Limerick (pronounced "LIM-rick") is a town in York County, Maine, United States. It is part of the Portland–South Portland–Biddeford, Maine Metropolitan Statistical Area. The population was 2,240 at the 2000 census. Known for its historic and scenic charm, Limerick is a popular tourist destination.
This was territory of the Newichewannock Abenaki Indians, whose village was located on the Salmon Falls River. In 1668, Francis Small of Kittery, a trader, bought from Chief Captain Sunday (or Wesumbe) a large tract of land, for which he exchanged 2 blankets, 2 gallons of rum, 2 pounds of gunpowder, 4 pounds of musket balls and 20 strings of beads. Small thereupon sold half of his interest to Major Nicholas Shapleigh of Eliot, one of the wealthiest merchants in the Piscataqua region.
Settlement was delayed, however, by the ongoing French and Indian Wars, which finally ended with the 1763 Treaty of Paris. In 1773, the heirs of Francis Small and Nicholas Shapleigh promised a township to lawyer James Sullivan of Biddeford if he defended their larger claims. Sullivan accepted and in 1775 helped settle Limerick Plantation, named after Limerick in Ireland, his father's birthplace. It would be incorporated on March 6, 1787. The town of New Limerick in Aroostook County would be settled by people from Limerick, Maine.
The village grew along the old Sokokis Trail (now Route 5), which connected the Sokokis village at Pequawket (now Fryeburg) to the tribe's coastal encampment at what is today Saco. Endowed with good soil, Limerick became a thriving farming community. Chief crops included hay, apples, grapes and cranberries. Cattle and dairy products were important. In addition, the town had 4 blacksmith shops, 4 shoemakers, 2 hatmakers, 2 harness makers and 3 tanneries. Various brooks provided water power for industry, including 4 furniture factories and a clothing factory. There were also gristmills, shingle mills and lumber mills. In 1846, James Bradbury established the Limerick Manufacturing Company at Brown Brook. It was bought in 1857 by Joshua Holland. The firm produced the nationally famous Holland Blankets, which were supplied to troops during the Civil War. A village once called Hollandville developed around the mill.

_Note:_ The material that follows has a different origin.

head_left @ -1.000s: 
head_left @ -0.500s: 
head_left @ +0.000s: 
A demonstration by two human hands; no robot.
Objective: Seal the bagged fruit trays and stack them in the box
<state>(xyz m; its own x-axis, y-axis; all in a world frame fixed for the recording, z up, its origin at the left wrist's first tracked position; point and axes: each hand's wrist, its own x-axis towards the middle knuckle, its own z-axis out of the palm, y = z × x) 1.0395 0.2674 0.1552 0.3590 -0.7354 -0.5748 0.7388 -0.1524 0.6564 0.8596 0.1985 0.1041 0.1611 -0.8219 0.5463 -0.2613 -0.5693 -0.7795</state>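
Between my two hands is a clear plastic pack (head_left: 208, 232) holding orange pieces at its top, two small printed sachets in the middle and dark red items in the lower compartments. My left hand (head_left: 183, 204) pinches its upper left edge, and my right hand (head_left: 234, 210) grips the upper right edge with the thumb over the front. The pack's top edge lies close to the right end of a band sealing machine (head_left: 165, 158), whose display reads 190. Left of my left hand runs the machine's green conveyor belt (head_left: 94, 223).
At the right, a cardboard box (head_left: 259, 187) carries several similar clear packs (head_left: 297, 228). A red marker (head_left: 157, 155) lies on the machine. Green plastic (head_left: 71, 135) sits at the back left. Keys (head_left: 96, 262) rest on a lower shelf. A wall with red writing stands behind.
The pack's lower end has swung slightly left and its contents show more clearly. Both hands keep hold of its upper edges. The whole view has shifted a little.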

As of the census of 2000, there were 2,240 people, 850 households, and 607 families residing in the town. The population density was 82.5 people per square mile (31.9/km²). There were 1,279 housing units at an average density of 47.1/sq mi (18.2/km²). The racial makeup of the town was 98.21% White, 0.31% African American, 0.13% Native American, 0.04% Asian, 0.04% from other races, and 1.25% from two or more races. Hispanic or Latino of any race were 0.36% of the population.
There were 850 households out of which 34.0% had children under the age of 18 living with them, 58.7% were married couples living together, 8.7% had a female householder with no husband present, and 28.5% were non-families. 21.2% of all households were made up of individuals and 8.4% had someone living alone who was 65 years of age or older. The average household size was 2.63 and the average family size was 3.06.
In the town the population was spread out with 27.6% under the age of 18, 6.9% from 18 to 24, 31.6% from 25 to 44, 22.8% from 45 to 64, and 11.2% who were 65 years of age or older. The median age was 36 years. For every 100 females there were 100.2 males. For every 100 females age 18 and over, there were 98.3 males.
The median income for a household in the town was $40,845, and the median income for a family was $44,917. Males had a median income of $32,829 versus $24,036 for females. The per capita income for the town was $18,844. About 7.5% of families and 9.5% of the population were below the poverty line, including 12.8% of those under age 18 and 4.3% of those age 65 or over.